JPH06184261A - Thermosetting composition for polymer alloy - Google Patents

Abstract

(57) [Abstract] [Purpose] To provide a thermosetting epoxy resin composition having excellent heat resistance and cold-heat cycle resistance. [Composition] An epoxy resin, an amine complex salt of boron trifluoride, a polyhydroxy compound and a polyisocyanate compound are contained as essential components, and a total weight of the epoxy resin and the complex salt of boron trifluoride, a polyhydroxy compound and a polyisocyanate compound are contained. 90: 1 ratio to total weight
A thermosetting composition for polymer alloys, which is in the range of 0 to 10:90.

Description

Detailed Description of the Invention

[0001]

FIELD OF THE INVENTION The present invention relates to a thermosetting composition for polymer alloys containing an epoxy resin. The composition of the present invention is suitably used for forming an insulating film or a protective film for electric parts and electronic parts.

[0002]

2. Description of the Related Art Epoxy resin is used for insulation and protection of electric parts and electronic parts due to its excellent electric insulation and heat resistance. However, the epoxy resin is a hard and rigid resin, and therefore, when the resin is subjected to a cooling / heating cycle immediately after curing or in the process of using electric parts and electronic parts, cracks may occur in the resin or other materials that are in contact with the resin. Trouble such as peeling from the material is likely to occur.
Therefore, urethane resins have recently been used for this purpose. The urethane resin is soft and flexible, and absorbs stress generated by a heat cycle, so cracks and peeling are unlikely to occur. However, urethane resin has the drawback of low heat resistance and cannot be used in applications requiring heat resistance.

[0003]

SUMMARY OF THE INVENTION An object of the present invention is to provide a thermosetting composition which is excellent in heat resistance and cold / heat cycle resistance.

[0004]

The present inventor has completed the present invention as a result of intensive studies to solve the above-mentioned problems.

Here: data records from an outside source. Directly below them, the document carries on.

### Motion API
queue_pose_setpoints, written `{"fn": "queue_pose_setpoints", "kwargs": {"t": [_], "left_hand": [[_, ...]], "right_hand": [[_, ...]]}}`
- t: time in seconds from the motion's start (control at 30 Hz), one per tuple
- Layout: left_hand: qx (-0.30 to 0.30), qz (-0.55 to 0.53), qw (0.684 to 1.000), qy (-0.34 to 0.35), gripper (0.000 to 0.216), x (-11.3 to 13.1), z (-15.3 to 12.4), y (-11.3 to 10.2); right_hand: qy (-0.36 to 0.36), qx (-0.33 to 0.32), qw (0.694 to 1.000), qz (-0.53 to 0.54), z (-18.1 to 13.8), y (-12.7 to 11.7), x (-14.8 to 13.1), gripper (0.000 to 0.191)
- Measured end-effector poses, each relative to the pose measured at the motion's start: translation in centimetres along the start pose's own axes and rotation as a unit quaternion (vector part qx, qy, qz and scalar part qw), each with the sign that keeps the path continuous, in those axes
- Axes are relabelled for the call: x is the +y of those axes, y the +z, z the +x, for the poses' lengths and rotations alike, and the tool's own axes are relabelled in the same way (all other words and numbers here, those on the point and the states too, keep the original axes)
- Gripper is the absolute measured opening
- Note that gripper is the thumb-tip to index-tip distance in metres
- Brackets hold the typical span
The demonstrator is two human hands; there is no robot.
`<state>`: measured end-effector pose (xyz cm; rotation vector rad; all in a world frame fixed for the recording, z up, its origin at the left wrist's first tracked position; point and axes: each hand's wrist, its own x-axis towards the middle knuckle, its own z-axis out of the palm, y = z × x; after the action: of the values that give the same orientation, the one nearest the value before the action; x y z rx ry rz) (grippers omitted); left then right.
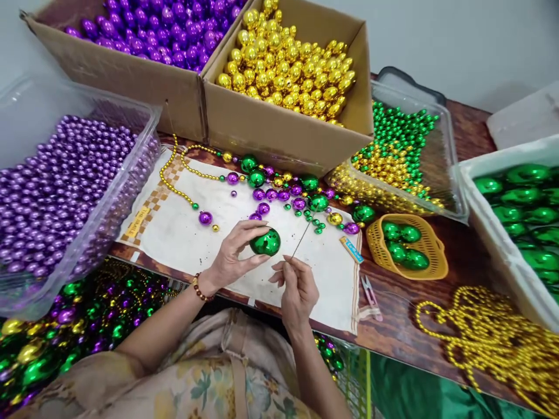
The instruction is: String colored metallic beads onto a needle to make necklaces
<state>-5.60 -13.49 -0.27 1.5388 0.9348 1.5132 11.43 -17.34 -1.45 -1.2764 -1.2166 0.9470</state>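
Between the thumb and fingers of my left hand [236,253] is a large shiny green bead [265,242], raised above a white cloth [323,285]. My right hand [297,288] pinches a long thin needle [302,240] that points up and to the right, its tip near the loose beads. Beyond both hands lies a strand of purple, green and gold beads [279,181], joined to a chain of small gold beads [196,170]. Small purple and green beads are scattered on the cloth close to my fingers.
Cardboard boxes of purple beads [126,73] and gold beads [288,113] stand behind. Clear tubs [151,119] flank them. At right are a yellow basket [430,269] with green balls, thread snips [371,297], a white foam box [502,262] and piled gold bead chains [502,337].
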Motion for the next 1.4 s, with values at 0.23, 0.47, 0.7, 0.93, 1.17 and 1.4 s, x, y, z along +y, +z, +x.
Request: {"fn": "queue_pose_setpoints", "kwargs": {"t": [0.23, 0.47, 0.7, 0.93, 1.17, 1.4], "left_hand": [[0.103, -0.219, 0.957, -0.161, 0.037, 0.5, 3.4, -2.3], [0.122, -0.35, 0.901, -0.226, 0.037, 2.5, 5.5, -2.5], [0.113, -0.364, 0.894, -0.236, 0.042, 2.9, 5.1, -0.6], [0.096, -0.362, 0.895, -0.241, 0.041, 3.3, 5.1, 1.2], [0.072, -0.337, 0.913, -0.219, 0.038, 4.0, 4.0, 3.2], [0.061, -0.277, 0.946, -0.159, 0.039, 5.0, 1.6, 6.1]], "right_hand": [[-0.001, -0.097, 0.995, -0.009, -2.8, -0.6, 0.3, 0.016], [-0.03, -0.179, 0.983, -0.026, -3.5, -0.8, 0.1, 0.023], [-0.038, -0.161, 0.986, -0.028, -4.2, -1.8, 0.9, 0.023], [-0.042, -0.133, 0.99, -0.022, -4.3, -2.7, 0.5, 0.02], [-0.033, -0.112, 0.993, 0.015, -4.8, -2.9, 0.8, 0.018], [-0.032, -0.076, 0.995, 0.053, -5.1, -3.0, 1.1, 0.017]]}}
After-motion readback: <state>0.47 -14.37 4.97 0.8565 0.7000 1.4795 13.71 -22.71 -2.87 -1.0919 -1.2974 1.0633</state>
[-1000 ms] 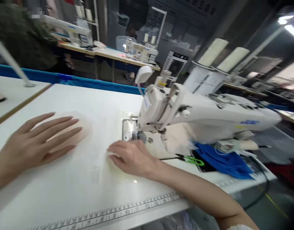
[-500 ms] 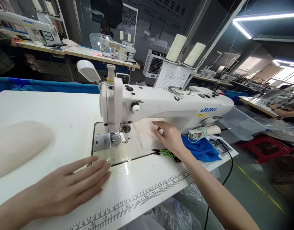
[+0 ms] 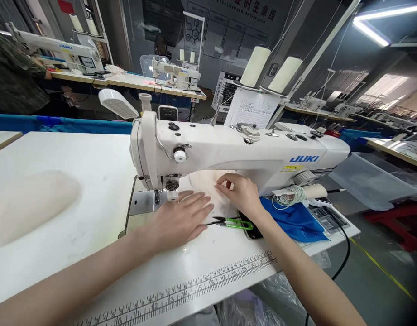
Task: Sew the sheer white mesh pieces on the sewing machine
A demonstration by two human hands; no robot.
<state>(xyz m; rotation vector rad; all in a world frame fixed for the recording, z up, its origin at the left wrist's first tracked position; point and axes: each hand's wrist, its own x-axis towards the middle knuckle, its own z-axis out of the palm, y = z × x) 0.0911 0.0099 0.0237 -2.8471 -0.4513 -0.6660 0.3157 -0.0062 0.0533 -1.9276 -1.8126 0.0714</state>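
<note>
A white JUKI sewing machine (image 3: 228, 149) stands on a white table (image 3: 75, 190). Under its arm lies a stack of pale cream fabric pieces (image 3: 206, 183). My left hand (image 3: 179, 219) rests flat on the machine bed beside that stack, fingers spread and holding nothing. My right hand (image 3: 240, 194) sits on the stack with fingertips curled, pinching the top piece's edge. Green-handled thread snips (image 3: 233, 222) lie just in front of both hands. A pale molded foam pad (image 3: 28, 203) sits far left on the table.
Blue cloth (image 3: 293, 219) and a coil of white cord (image 3: 289, 197) lie right of my right hand. A printed ruler (image 3: 181, 294) runs along the table's front edge. Two thread cones (image 3: 269, 68) stand behind the machine. A person (image 3: 14, 77) works at a far bench.
My left hand has slid right from the table's front to the machine bed beside the fabric stack. My right hand stayed on the stack, fingers now curled on it. The view shifted slightly.
</note>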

That is, according to the present invention, an epoxy resin, an amine complex salt of boron trifluoride, a polyhydroxy compound and a polyisocyanate compound are contained as essential components, and the total weight of the epoxy resin and the complex salt of boron trifluoride, and a polyhydroxy compound. There is provided a thermosetting composition for polymer alloy, characterized in that the ratio of the total weight of the polyisocyanate compound is in the range of 90:10 to 10:90.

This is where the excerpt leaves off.